_Task_
The entries are to be written out again with no differences.

+---+

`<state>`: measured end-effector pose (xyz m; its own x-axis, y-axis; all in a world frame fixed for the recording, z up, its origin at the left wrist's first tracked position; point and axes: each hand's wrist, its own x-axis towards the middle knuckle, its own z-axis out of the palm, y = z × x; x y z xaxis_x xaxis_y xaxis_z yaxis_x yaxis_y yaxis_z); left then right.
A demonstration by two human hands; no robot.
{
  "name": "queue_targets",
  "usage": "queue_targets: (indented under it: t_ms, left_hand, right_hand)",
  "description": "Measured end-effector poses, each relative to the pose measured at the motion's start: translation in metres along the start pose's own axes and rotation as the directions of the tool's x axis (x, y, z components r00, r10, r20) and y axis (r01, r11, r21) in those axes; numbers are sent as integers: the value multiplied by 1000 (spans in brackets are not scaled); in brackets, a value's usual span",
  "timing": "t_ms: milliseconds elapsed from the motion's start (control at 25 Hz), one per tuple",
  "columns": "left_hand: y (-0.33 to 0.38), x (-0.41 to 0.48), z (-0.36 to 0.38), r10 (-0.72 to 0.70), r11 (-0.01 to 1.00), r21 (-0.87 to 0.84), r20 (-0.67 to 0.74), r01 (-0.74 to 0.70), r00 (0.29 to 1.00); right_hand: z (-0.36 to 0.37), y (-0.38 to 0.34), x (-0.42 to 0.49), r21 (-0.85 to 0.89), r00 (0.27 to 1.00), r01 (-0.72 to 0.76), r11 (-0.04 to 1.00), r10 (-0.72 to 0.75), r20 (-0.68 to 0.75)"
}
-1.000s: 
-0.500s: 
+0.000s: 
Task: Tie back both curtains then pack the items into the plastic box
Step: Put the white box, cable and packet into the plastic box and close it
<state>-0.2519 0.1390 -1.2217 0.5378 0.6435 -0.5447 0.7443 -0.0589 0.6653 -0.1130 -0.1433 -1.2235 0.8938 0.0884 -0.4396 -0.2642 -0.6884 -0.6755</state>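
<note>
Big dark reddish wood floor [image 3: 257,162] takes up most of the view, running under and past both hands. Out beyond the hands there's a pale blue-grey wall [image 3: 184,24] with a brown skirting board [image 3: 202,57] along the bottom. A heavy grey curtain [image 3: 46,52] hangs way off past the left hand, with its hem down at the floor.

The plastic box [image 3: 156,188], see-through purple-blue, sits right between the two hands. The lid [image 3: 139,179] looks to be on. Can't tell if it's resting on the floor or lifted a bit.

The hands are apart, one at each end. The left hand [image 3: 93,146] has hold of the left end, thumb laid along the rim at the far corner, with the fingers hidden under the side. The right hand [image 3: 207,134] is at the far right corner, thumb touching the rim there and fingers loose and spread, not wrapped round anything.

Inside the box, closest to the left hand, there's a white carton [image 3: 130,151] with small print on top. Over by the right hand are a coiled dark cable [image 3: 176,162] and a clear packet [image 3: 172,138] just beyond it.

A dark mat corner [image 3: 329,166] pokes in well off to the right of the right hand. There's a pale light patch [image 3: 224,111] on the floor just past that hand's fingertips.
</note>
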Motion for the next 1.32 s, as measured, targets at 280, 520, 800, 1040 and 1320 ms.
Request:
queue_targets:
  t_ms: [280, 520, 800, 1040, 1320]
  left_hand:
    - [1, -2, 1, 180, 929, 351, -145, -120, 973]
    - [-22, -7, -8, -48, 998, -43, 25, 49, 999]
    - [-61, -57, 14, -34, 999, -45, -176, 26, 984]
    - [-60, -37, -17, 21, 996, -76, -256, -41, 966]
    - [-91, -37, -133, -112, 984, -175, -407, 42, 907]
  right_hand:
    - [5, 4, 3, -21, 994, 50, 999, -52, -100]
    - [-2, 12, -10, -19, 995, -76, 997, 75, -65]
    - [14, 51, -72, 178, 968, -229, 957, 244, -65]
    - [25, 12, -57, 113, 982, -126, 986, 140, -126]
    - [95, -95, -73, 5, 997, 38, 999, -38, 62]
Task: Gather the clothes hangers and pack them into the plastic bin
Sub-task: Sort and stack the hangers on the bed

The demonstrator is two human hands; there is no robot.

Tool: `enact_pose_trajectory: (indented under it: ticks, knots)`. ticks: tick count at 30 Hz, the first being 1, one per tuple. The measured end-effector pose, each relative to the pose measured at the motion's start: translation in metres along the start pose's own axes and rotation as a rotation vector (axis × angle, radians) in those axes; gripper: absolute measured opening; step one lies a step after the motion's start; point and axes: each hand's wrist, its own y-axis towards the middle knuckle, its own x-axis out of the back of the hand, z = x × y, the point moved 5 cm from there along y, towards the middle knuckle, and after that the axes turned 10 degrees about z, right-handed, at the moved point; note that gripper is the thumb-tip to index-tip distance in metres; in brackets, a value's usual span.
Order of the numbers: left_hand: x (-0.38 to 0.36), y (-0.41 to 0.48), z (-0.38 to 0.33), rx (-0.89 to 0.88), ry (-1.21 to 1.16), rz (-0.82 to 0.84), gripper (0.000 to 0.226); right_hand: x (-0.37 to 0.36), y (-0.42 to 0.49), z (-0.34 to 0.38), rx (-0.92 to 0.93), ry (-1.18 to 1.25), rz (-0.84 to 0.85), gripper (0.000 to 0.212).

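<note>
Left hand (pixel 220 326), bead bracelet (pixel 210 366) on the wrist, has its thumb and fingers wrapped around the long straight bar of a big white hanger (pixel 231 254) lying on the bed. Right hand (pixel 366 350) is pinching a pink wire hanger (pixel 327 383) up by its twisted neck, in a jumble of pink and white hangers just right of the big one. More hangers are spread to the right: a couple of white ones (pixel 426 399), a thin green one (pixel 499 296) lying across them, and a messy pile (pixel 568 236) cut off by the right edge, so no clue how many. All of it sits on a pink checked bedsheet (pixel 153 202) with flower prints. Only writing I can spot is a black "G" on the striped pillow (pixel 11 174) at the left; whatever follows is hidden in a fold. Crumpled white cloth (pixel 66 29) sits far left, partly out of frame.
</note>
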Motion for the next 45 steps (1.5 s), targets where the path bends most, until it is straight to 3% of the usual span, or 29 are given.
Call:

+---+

_Answer section_
`<state>`: measured end-effector pose (xyz m; its own x-axis, y-axis; all in a world frame fixed for the recording, z up, its origin at the left wrist's first tracked position; point and axes: each hand's wrist, its own x-axis towards the middle knuckle, its own z-axis out of the palm, y = z × x; x y z xaxis_x xaxis_y xaxis_z yaxis_x yaxis_y yaxis_z); left then right.
A demonstration by two human hands; no robot.
{
  "name": "queue_targets",
  "usage": "queue_targets: (indented under it: t_ms, left_hand, right_hand)",
  "description": "Measured end-effector poses, each relative to the pose measured at the motion's start: translation in metres along the start pose's own axes and rotation as the directions of the tool's x axis (x, y, z components r00, r10, r20) and y axis (r01, r11, r21) in those axes; numbers are sent as integers: the value multiplied by 1000 (spans in brackets are not scaled); in brackets, a value's usual span",
  "timing": "t_ms: milliseconds elapsed from the motion's start (control at 25 Hz), one per tuple",
  "columns": "left_hand: y (-0.33 to 0.38), x (-0.41 to 0.48), z (-0.36 to 0.38), r10 (-0.72 to 0.70), r11 (-0.01 to 1.00), r21 (-0.87 to 0.84), r20 (-0.67 to 0.74), r01 (-0.74 to 0.70), r00 (0.29 to 1.00); right_hand: z (-0.36 to 0.37), y (-0.38 to 0.34), x (-0.42 to 0.49), r21 (-0.85 to 0.89), r00 (0.27 to 1.00), r01 (-0.72 to 0.76), r11 (-0.04 to 1.00), r10 (-0.72 to 0.75), r20 (-0.68 to 0.75)"
}
-1.000s: 
-0.500s: 
+0.000s: 
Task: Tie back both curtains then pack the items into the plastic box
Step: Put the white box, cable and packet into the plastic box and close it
<state>-0.2519 0.1390 -1.2217 0.5378 0.6435 -0.5447 0.7443 -0.0589 0.6653 -0.1130 -0.1433 -1.2235 0.8938 0.0884 -0.4396 -0.2642 -0.6884 -0.6755</state>
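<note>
Big dark reddish wood floor [image 3: 257,162] takes up most of the view, running under and past both hands. Out beyond the hands there's a pale blue-grey wall [image 3: 184,24] with a brown skirting board [image 3: 202,57] along the bottom. A heavy grey curtain [image 3: 46,52] hangs way off past the left hand, with its hem down at the floor.

The plastic box [image 3: 156,188], see-through purple-blue, sits right between the two hands. The lid [image 3: 139,179] looks to be on. Can't tell if it's resting on the floor or lifted a bit.

The hands are apart, one at each end. The left hand [image 3: 93,146] has hold of the left end, thumb laid along the rim at the far corner, with the fingers hidden under the side. The right hand [image 3: 207,134] is at the far right corner, thumb touching the rim there and fingers loose and spread, not wrapped round anything.

Inside the box, closest to the left hand, there's a white carton [image 3: 130,151] with small print on top. Over by the right hand are a coiled dark cable [image 3: 176,162] and a clear packet [image 3: 172,138] just beyond it.

A dark mat corner [image 3: 329,166] pokes in well off to the right of the right hand. There's a pale light patch [image 3: 224,111] on the floor just past that hand's fingertips.
</note>
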Motion for the next 1.32 s, as measured, targets at 280, 520, 800, 1040 and 1320 ms.
Request:
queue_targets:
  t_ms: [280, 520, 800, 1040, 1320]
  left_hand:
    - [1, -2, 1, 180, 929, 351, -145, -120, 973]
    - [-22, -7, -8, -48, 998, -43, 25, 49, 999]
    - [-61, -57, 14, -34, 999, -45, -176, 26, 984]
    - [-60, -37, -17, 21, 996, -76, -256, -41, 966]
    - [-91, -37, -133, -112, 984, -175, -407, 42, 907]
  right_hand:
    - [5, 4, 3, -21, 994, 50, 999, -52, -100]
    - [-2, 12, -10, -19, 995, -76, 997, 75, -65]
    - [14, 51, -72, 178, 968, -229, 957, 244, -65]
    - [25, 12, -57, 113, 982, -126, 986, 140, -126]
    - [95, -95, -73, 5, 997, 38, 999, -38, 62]
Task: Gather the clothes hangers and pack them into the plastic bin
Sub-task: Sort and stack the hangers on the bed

The demonstrator is two human hands; there is no robot.

Tool: `enact_pose_trajectory: (indented under it: ticks, knots)`. ticks: tick count at 30 Hz, the first being 1, one per tuple. The measured end-effector pose, each relative to the pose measured at the motion's start: translation in metres along the start pose's own axes and rotation as a rotation vector (axis × angle, radians) in those axes; gripper: absolute measured opening; step one lies a step after the motion's start; point and axes: each hand's wrist, its own y-axis towards the middle knuckle, its own x-axis out of the back of the hand, z = x × y, the point moved 5 cm from there along y, towards the middle knuckle, and after that the axes turned 10 degrees about z, right-handed, at the moved point; note that gripper is the thumb-tip to index-tip distance in metres; in brackets, a value's usual span.
Order of the numbers: left_hand: x (-0.38 to 0.36), y (-0.41 to 0.48), z (-0.38 to 0.33), rx (-0.89 to 0.88), ry (-1.21 to 1.16), rz (-0.82 to 0.84), gripper (0.000 to 0.226); right_hand: x (-0.37 to 0.36), y (-0.42 to 0.49), z (-0.34 to 0.38), rx (-0.92 to 0.93), ry (-1.18 to 1.25), rz (-0.84 to 0.85), gripper (0.000 to 0.212).

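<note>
Left hand (pixel 220 326), bead bracelet (pixel 210 366) on the wrist, has its thumb and fingers wrapped around the long straight bar of a big white hanger (pixel 231 254) lying on the bed. Right hand (pixel 366 350) is pinching a pink wire hanger (pixel 327 383) up by its twisted neck, in a jumble of pink and white hangers just right of the big one. More hangers are spread to the right: a couple of white ones (pixel 426 399), a thin green one (pixel 499 296) lying across them, and a messy pile (pixel 568 236) cut off by the right edge, so no clue how many. All of it sits on a pink checked bedsheet (pixel 153 202) with flower prints. Only writing I can spot is a black "G" on the striped pillow (pixel 11 174) at the left; whatever follows is hidden in a fold. Crumpled white cloth (pixel 66 29) sits far left, partly out of frame.
</note>
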Motion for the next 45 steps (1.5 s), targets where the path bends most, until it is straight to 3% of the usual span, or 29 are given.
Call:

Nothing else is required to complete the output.